Don’t Look If You Can’t Handle It: A Story of Seeing and Being Seen
There’s a moment—fleeting, electric—when the eye catches something it wasn’t meant to. A flash of vulnerability. A wound. A truth too raw to be dressed up. Most people look away. But not Dara.
Dara had always been drawn to what others avoided. Not out of morbid fascination, but because she believed that the things we flinch from often hold the keys to understanding ourselves. Her childhood was marked by silences—her mother’s grief tucked into drawers, her father’s rage folded into the corners of rooms. No one talked about the accident that took her brother. No one mentioned the way her mother stopped singing. But Dara noticed. She saw everything.
So when she stumbled across the gallery titled “Don’t look if you can’t handle it,” she didn’t scroll past. She clicked.
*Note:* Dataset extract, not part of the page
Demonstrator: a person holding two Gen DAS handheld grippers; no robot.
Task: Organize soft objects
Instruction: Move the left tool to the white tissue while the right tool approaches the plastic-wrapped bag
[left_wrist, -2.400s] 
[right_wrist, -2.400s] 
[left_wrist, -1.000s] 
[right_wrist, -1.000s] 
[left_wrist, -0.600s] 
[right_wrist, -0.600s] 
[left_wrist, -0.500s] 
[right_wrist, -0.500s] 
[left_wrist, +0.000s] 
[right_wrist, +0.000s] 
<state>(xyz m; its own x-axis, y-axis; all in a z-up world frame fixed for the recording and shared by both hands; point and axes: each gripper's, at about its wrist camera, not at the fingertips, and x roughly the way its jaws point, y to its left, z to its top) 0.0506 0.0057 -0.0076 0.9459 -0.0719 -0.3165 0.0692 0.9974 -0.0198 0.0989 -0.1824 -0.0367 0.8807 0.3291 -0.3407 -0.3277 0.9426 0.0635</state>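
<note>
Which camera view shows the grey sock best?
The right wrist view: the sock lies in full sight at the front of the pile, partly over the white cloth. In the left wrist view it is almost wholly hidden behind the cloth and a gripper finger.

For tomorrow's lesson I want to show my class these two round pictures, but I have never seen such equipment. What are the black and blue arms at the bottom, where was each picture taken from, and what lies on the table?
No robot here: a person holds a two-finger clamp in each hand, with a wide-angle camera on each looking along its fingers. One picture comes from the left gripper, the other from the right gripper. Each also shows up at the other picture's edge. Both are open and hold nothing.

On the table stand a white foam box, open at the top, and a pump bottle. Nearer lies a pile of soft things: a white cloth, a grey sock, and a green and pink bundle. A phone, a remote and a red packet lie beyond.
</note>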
The first image was absurd—a man in a chicken suit asleep on a subway bench. The second, unsettling—a cracked porcelain doll staring into the camera with one eye missing. The third, tender—a wrinkled hand reaching for a child’s cheek. Each photo was a fragment, a whisper, a dare. They weren’t just pictures. They were confessions.
Dara felt her breath catch. Not because the images were shocking, but because they were honest. They didn’t ask for approval. They didn’t apologize. They simply existed, raw and unfiltered, like the memories she kept locked behind her ribs.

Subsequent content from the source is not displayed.